▶ _DIRECTIONS FOR THIS TASK_
When you transcribe the listing that follows, keep every line exact and omit the pictures.

▶ _THE DATA_
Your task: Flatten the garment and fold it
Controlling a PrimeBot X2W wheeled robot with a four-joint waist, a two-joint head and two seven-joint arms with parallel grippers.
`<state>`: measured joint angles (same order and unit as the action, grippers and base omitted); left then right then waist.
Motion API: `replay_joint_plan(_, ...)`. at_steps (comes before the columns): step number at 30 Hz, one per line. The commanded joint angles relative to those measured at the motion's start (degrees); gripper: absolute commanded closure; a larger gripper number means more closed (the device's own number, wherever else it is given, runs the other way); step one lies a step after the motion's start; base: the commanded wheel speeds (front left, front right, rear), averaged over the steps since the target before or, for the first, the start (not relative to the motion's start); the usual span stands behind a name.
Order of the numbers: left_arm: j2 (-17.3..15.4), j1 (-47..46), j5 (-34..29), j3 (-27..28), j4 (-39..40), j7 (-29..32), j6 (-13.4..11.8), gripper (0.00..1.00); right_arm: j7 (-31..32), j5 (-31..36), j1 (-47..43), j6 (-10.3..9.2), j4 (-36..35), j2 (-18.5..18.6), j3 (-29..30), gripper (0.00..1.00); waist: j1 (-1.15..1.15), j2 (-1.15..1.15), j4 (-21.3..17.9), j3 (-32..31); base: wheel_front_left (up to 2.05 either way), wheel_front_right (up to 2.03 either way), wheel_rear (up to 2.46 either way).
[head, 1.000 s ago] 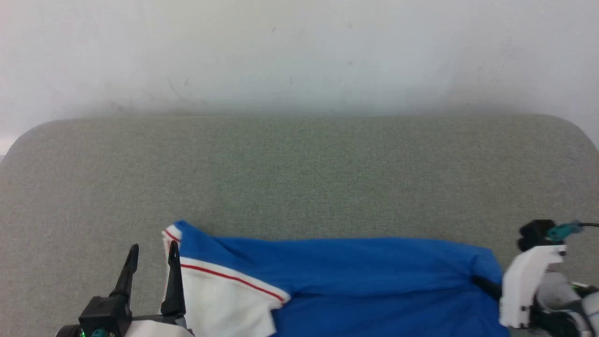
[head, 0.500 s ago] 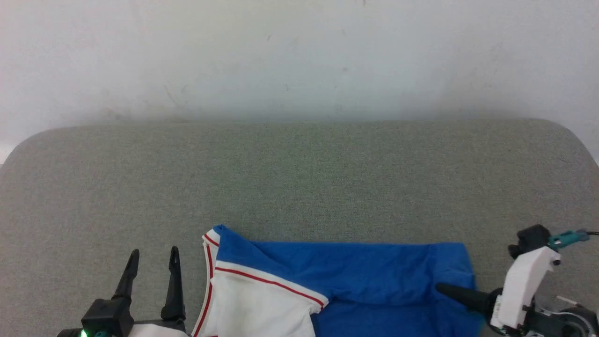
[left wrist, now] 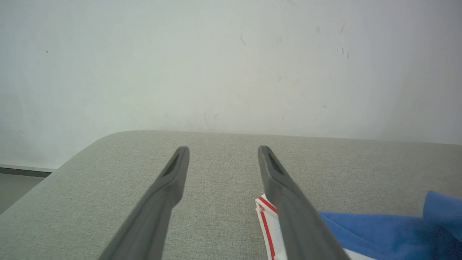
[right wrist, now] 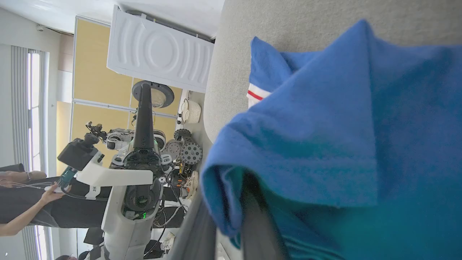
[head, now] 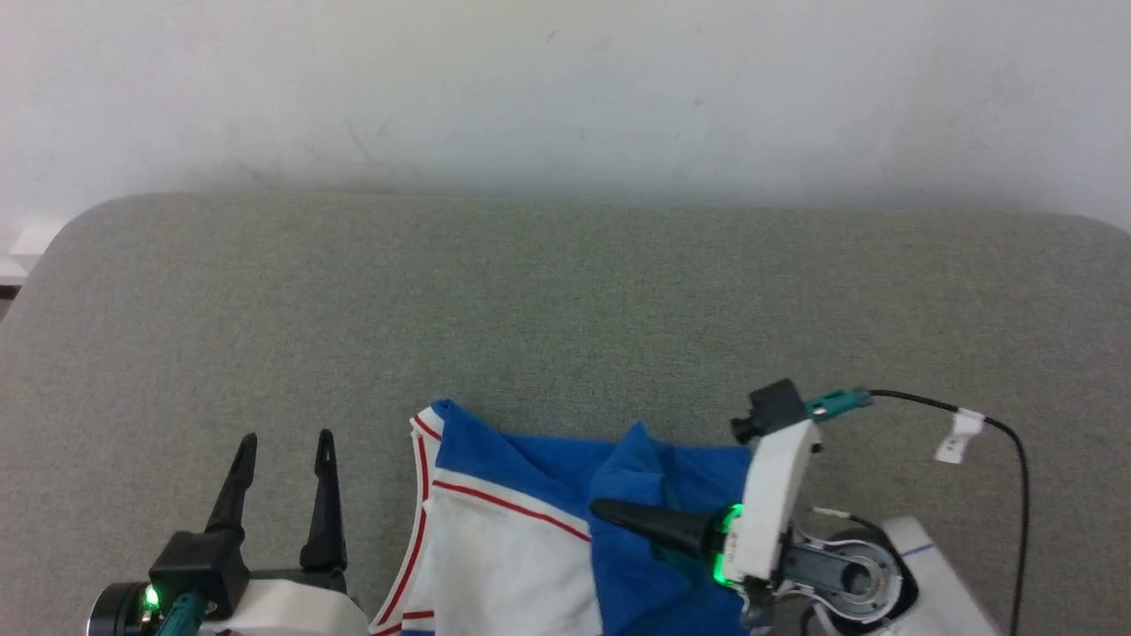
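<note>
The shirt point(head: 539, 473) lies on the grey worktop point(head: 565, 300) at 6 o'clock in the head view, running off the bottom edge. It is blue, and its white sleeve point(head: 504, 574) with red-striped trim sits on its 9 o'clock side.

The right gripper point(head: 610, 512) sits at 5 o'clock with its fingers pointing toward 9 o'clock. They are closed on a fold of the blue cloth, which stands up in a peak over them. In the right wrist view the cloth drapes over both fingers.

The left gripper point(head: 287, 437) sits at 8 o'clock. Its fingers are spread wide, hold nothing and point toward 12 o'clock, just beside the shirt's trimmed edge. A black cable point(head: 990, 424) arcs over the worktop at 3 o'clock. A pale wall point(head: 565, 88) rises behind the worktop.
</note>
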<state>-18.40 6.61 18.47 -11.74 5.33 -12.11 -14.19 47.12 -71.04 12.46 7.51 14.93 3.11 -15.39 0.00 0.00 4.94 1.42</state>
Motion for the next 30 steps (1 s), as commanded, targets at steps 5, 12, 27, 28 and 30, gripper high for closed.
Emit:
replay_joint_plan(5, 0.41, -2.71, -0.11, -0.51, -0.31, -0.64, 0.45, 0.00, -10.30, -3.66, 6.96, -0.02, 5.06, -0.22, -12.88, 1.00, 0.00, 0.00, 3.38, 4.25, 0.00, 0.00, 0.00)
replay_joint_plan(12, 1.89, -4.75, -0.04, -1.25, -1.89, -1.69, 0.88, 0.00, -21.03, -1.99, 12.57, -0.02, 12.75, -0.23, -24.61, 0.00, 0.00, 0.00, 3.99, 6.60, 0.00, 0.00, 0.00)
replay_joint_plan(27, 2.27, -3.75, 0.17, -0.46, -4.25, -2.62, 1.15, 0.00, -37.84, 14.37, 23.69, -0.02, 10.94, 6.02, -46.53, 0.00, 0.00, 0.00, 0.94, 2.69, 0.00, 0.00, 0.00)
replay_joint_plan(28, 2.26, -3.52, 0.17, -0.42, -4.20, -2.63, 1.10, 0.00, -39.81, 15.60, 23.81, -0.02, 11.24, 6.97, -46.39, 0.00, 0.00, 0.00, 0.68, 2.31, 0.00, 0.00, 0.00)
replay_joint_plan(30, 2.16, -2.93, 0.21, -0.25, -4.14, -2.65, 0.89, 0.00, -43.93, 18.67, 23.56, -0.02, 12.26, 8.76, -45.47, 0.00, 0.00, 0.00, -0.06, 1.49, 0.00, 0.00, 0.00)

▶ _REPLY_
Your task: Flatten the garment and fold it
Controlling a PrimeBot X2W wheeled robot with a four-joint waist, a two-joint head and two seven-joint arms with parallel grippers.
`<state>`: measured joint angles (same order and unit as the action, grippers and base omitted); left then right then waist.
Motion API: `replay_joint_plan(_, ...)`. at_steps (comes before the columns): step number at 30 Hz, one per line. The commanded joint angles relative to those measured at the motion's start (degrees); gripper: absolute commanded closure; a larger gripper number means more closed (the device's own number, wherever else it is given, runs the other way); step one lies a step after the motion's start; base: the commanded wheel speeds (front left, front right, rear), averaged over the steps since the target before or, for the first, the start (not relative to the motion's start); the usual span stands behind a name.
Order of the numbers: left_arm: j2 (-17.3..15.4), j1 (-47..46), j5 (-34..29), j3 (-27..28), j4 (-39..40), j7 (-29..32), j6 (-13.4..11.8), gripper (0.00..1.00); right_arm: j7 (-31..32), j5 (-31..36), j1 (-47..43), j6 (-10.3..9.2), j4 (-36..35), j2 (-18.5..18.6), j3 (-29..30), gripper (0.00..1.00); waist: j1 (-1.15..1.15), j2 (-1.15..1.15), j4 (-21.3..17.9), j3 (-32..31); base: wheel_front_left (up to 2.05 either way), wheel_front_right (up to 2.03 either way), wheel_rear (up to 2.46 either way).
[head, 1.000 s ago] 
[head, 0.500 s ago] 
[left wrist, now] 
[right wrist, now] 
[head, now] 
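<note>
The shirt point(head: 539, 473) lies on the grey worktop point(head: 565, 300) at 6 o'clock in the head view, running off the bottom edge. It is blue, and its white sleeve point(head: 504, 574) with red-striped trim sits on its 9 o'clock side.

The right gripper point(head: 610, 512) sits at 5 o'clock with its fingers pointing toward 9 o'clock. They are closed on a fold of the blue cloth, which stands up in a peak over them. In the right wrist view the cloth drapes over both fingers.

The left gripper point(head: 287, 437) sits at 8 o'clock. Its fingers are spread wide, hold nothing and point toward 12 o'clock, just beside the shirt's trimmed edge. A black cable point(head: 990, 424) arcs over the worktop at 3 o'clock. A pale wall point(head: 565, 88) rises behind the worktop.
</note>
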<state>-18.40 6.61 18.47 -11.74 5.33 -12.11 -14.19 47.12 -71.04 12.46 7.51 14.93 3.11 -15.39 0.00 0.00 4.94 1.42</state>
Motion for the next 30 steps (1 s), as commanded, targets at steps 5, 12, 27, 28 and 30, gripper high for closed.
Emit:
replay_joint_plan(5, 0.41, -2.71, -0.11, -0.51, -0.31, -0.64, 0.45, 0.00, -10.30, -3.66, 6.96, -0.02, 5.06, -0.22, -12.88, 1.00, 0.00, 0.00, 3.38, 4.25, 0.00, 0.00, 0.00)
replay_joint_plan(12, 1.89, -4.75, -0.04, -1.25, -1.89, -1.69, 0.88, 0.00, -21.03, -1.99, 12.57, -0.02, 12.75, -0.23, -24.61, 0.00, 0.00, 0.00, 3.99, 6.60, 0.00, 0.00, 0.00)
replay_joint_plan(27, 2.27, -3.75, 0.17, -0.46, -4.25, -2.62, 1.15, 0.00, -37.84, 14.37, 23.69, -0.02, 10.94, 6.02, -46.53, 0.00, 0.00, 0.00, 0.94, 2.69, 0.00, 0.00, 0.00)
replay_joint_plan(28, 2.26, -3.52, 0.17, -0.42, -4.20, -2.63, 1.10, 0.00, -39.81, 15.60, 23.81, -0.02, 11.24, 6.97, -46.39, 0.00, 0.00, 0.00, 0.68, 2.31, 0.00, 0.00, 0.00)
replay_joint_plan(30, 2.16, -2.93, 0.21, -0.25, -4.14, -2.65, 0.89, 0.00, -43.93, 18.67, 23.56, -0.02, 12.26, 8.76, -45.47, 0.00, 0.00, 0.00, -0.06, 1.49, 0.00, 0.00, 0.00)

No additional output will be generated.